“But if mistakes be often, be inevitably committed, let us register these mistakes; let us consider their causes; let us weigh their importance; let us enquire for their remedies. When from this we have fixed all the rules of conduct, we are philosophers: When we have reduced these rules to practice, we are sages.”— David Hume
While the corruption of our institutions has been ever more obvious in our era (ca. 2020), there has always been a significant corruption in all major human institutions throughout human history. The eternal battle to imbue them with some semblance of moral decency, as fought in traditional terms and via a variety of methods, is a good one, and it must continue for the foreseeable future. However, we should inquire into ways to eliminate such waste. Human life should be about forging real progress, not waging an eternal war on gross corruption. It is of course true that human evil will always exist. But such evil should not be systematic. It should be the exception, not the rule. So we should ask ourselves what sort of institution, if it existed, could root out this systematic evil over time. And then, we should set out to build such institution. Even if we ourselves can make only tiny steps toward this goal, we should begin making them, for “The journey of a thousand miles begins with the first step.” (Lau Tzu)
To define “moral decency” is part of such project. The traditional virtues such as honesty and integrity are at the core of this. Politically-speaking, it is morally indecent to violate someone’s consent, to violate their “human rights.” While these are all generalities that countless books have tried to explain, they are a fine starting point. If we interpret them with a strict honesty, they will lead us in the right direction. Indeed, we will find that it is precisely in our deliberate practice of permitting dishonesties that we have allowed evil to gain systematic foothold. As a farmer who deliberately mixed the seed of weeds with the seeds of his crops would be ruined, so too this lack of institutional curation, one that would select honesty and dispel dishonesty, is our bane.
There are many projects one might imagine that would benefit from a deliberate practice of systematic honesty. But none are so momentous as the field of politics, for if you interfere with a society politically, you block every form of progress. So: How, if we were to be honest, might we begin to create a society and government out of real consent instead of illusory consent or overt rights usurpation?
A society based on real consent cannot mean that everyone agrees with everything, or even with just the legal code. That would be impossible, since (1) not everyone will be up to speed on the laws and rationales behind them, and (2) we are always perfecting and improving things, and some of us will rightly think that some laws should change while most of us are not up to speed yet.
Rather, such society is based on the good faith commitment, possibly embodied in an oath or pledge, to evolve in the direction of universal and authentic consent among its members.
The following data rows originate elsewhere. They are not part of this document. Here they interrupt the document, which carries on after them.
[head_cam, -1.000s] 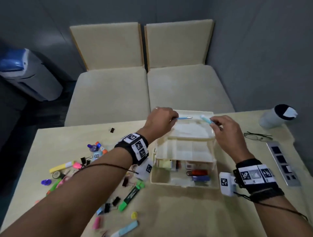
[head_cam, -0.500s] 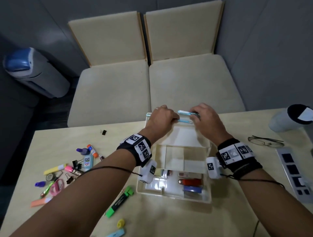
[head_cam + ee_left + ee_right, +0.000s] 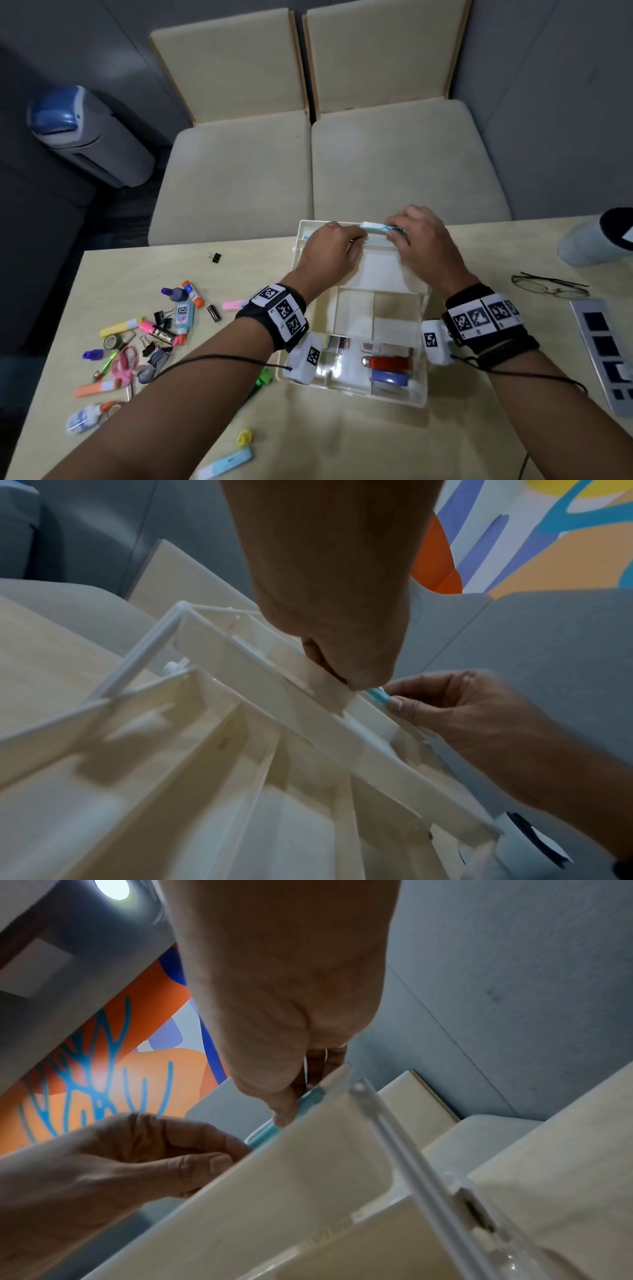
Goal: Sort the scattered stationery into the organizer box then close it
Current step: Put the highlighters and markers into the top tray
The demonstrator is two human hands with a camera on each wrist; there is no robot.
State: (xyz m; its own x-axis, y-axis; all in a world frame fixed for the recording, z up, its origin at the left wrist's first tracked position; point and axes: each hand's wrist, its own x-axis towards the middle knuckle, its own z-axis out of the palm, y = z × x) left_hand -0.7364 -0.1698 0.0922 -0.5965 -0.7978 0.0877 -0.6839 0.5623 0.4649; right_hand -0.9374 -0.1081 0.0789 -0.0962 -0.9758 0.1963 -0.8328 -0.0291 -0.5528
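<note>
I have both hands at the organizer box's point(image 3: 356, 342) far rim, toward twelve o'clock. My right hand point(image 3: 424, 246) pinches a light-blue pen point(image 3: 375, 226) in curled fingers; my left hand point(image 3: 329, 253) is curled on that rim, thumb at the pen's other end. Loose stationery point(image 3: 150, 335) lies on the table point(image 3: 342, 438) around nine o'clock.

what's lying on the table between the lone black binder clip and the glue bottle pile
Nothing: in the head view the table is bare wood between the lone binder clip near its far edge and the glue stick and glue bottle heading the pile.
</note>
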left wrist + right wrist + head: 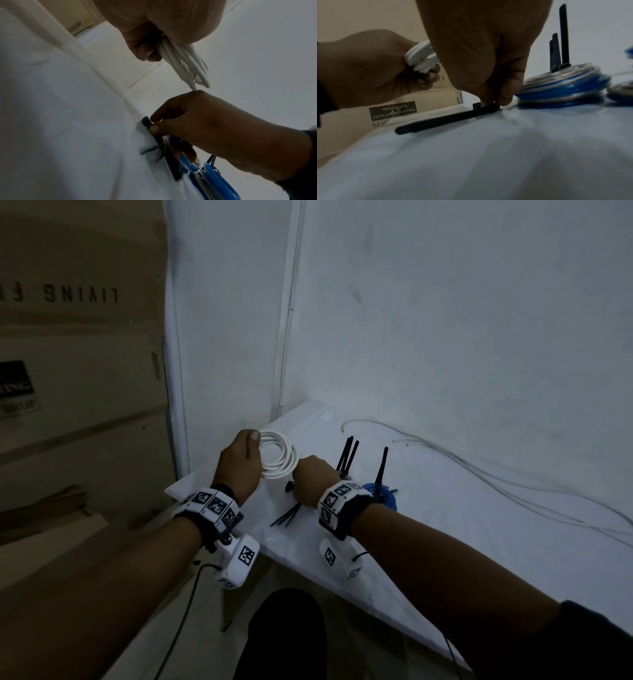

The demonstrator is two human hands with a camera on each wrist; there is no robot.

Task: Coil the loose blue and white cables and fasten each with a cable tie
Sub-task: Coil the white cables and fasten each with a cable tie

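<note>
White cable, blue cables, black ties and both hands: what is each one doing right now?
white cable: coiled, gripped in the air, no tie yet
left hand: grips the white coil
right hand: pinches a tie on the table
cable tie: lying flat, loose
blue cable coils: coiled and tied, resting on the table

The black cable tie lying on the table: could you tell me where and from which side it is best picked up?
Take the black cable tie near its head end, from above, in a fingertip pinch. It lies flat on the table, so only a pinch can lift it. The right hand pinches there now; the left hand holds the white coil.
</note>
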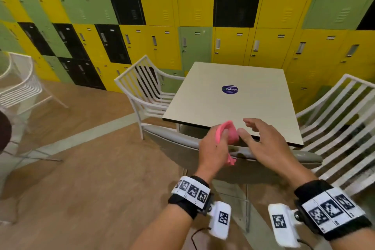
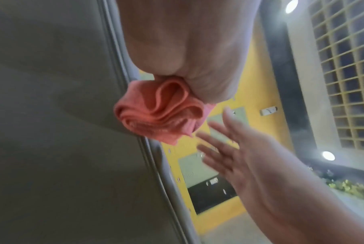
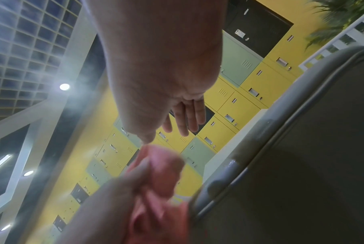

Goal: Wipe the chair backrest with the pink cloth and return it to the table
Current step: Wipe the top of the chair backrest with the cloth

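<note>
My left hand grips the bunched pink cloth just above the top edge of the grey chair backrest, near the front edge of the beige table. In the left wrist view the cloth bulges out of my fist beside the backrest. A tail of cloth hangs down over the backrest. My right hand hovers to the right of the cloth with fingers spread and holds nothing. The right wrist view shows the cloth blurred, next to the backrest rim.
White slatted chairs stand at the table's left and right, and another at the far left. A wall of yellow, green and black lockers lies behind. A round blue sticker sits mid-table.
</note>
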A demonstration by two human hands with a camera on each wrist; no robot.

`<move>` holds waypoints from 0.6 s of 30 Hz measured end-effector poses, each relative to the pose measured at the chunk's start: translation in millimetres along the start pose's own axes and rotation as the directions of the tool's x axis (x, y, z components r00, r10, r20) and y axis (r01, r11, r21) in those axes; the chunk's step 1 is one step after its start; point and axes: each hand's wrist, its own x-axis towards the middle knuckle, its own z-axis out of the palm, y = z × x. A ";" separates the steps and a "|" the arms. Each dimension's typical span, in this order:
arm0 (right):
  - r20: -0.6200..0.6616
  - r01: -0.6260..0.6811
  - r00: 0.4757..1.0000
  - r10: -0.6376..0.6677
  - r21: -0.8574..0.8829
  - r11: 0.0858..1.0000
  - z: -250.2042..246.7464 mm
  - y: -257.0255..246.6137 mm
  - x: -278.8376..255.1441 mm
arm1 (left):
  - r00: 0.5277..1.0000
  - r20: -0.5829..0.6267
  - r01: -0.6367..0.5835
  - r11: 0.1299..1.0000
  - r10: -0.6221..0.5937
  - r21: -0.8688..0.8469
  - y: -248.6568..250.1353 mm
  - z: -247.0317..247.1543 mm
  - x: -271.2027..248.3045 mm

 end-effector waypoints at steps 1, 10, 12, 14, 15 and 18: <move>0.001 -0.004 1.000 0.004 0.009 1.000 2.1 -2.8 0.9 | 0.998 -0.049 -0.031 0.997 0.035 0.065 -6.3 -28.3 9.0; 0.082 0.011 0.997 -0.009 -0.023 1.000 39.6 -24.6 3.7 | 0.951 -0.198 -0.087 0.822 0.237 0.563 -79.9 -76.9 43.1; 0.088 0.015 0.996 -0.012 -0.028 0.999 46.1 -32.6 7.9 | 0.968 -0.003 -0.219 0.843 0.253 0.491 -77.1 -28.7 15.7; 0.084 0.015 0.996 -0.013 -0.031 0.999 48.5 -41.1 13.1 | 0.972 0.184 -0.190 0.948 0.146 0.254 -64.4 -2.6 -5.4; 0.077 0.017 0.997 -0.015 -0.025 1.000 48.5 -45.1 15.8 | 0.970 0.225 -0.125 0.985 0.096 0.121 -54.6 -5.1 -7.4; 0.061 0.033 0.998 -0.031 -0.021 0.999 45.7 -52.4 20.8 | 0.996 0.091 0.012 0.997 -0.005 -0.076 -42.2 -52.1 18.6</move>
Members really are aiming to do the right thing civically, whatever it is, and each member trusts that the other members have this aim as among their highest civic purposes. Integrity is paramount.
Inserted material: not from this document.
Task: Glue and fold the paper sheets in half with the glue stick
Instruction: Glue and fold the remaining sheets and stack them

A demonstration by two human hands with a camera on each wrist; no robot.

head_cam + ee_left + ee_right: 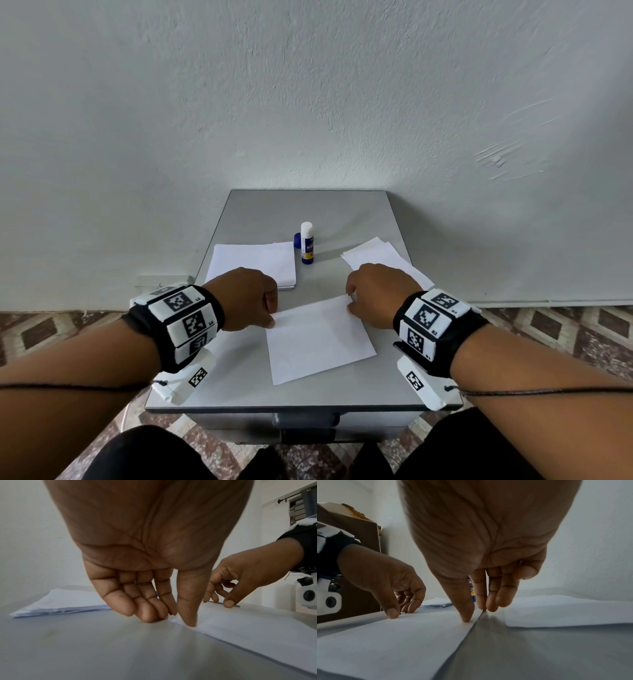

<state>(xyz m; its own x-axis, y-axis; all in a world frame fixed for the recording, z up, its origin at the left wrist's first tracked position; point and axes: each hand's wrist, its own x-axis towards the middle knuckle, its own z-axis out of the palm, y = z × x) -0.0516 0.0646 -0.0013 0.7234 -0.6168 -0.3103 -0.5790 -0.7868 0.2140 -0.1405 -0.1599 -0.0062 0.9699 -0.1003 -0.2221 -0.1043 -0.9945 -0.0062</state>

Since one cannot serve two masters, such a rule prohibits from membership any person whose religion commands a preemptive duty, such as those religions that preach that it is morally acceptable to deceive those who do not belong to it in order to further the goals of such religion. Those who believe such dogmas have no place in an institution of government whatsoever, for even if such zealots create their own government separate from everyone else, they are still a menace, not only to their own descendants but to their neighbors.
The principal precondition of real consent is rationality: the commitment to (1) root beliefs in evidence, not mere imagination; (2) be logical (obey the Law of Noncontradiction); (3) examine things from all relevant perspectives, reconciling them. Where there is no rationality, there can be no consent, since consent requires a meeting of the minds, and the only means human beings have of actually doing that is through the rational process.
Due to the sophistry of our era, the foregoing could be dishonestly interpreted in a number of ways. For example, someone might claim that there are many different and conflicting kinds of logic or pretend that the meaning of logic is some esoteric complication rather than something all honest people can very naturally do. But as Locke wrote, “God has not been so sparing to men to make them barely two-legged creatures, and left it to Aristotle to make them rational, i.e. those few of them that he could get so to examine the grounds of syllogisms, as to see that, in above three score ways that three propositions may be laid together, there are but about fourteen wherein one may be sure that the conclusion is right; and upon what grounds it is, that, in these few, the conclusion is certain, and in the other not. God has been more bountiful to mankind than so. He has given them a mind that can reason, without being instructed in methods of syllogizing: the understanding is not taught to reason by these rules; it has a native faculty to perceive the coherence or incoherence of its ideas, and can range them right, without any such perplexing repetitions.” If such were not true, then no amount of education would cover the defect, for this education can only be understood given that there exists a natural faculty of reason which can properly receive and interpret it. It should therefore be a given that those who create dizzying complexity out of simplicity, those who say such things as “it depends on what the meaning of the word ‘is’ is” are sophists, they are operating in bad faith.
Due in part to the tragic influence of John Locke’s “A Letter Concerning Toleration” and the pernicious influence of works such as Dale Carnegie’s “How to Win Friends and Influence People”, we now live in a society where many are deathly afraid of judging someone a sophist and thereby excluding them from our institutions. Therefore, we live in a society decimated by sophists. But no system of rules, however well-intended or well-written, can survive this, for it is not the rules that implement themselves, but only the real human beings charged with such duty – their true intent will manifest in spite of any rules they claim to be following. They may swear an oath to uphold the Constitution, but given that they also claim that there are “many kinds of logic”, such swearing is meaningless.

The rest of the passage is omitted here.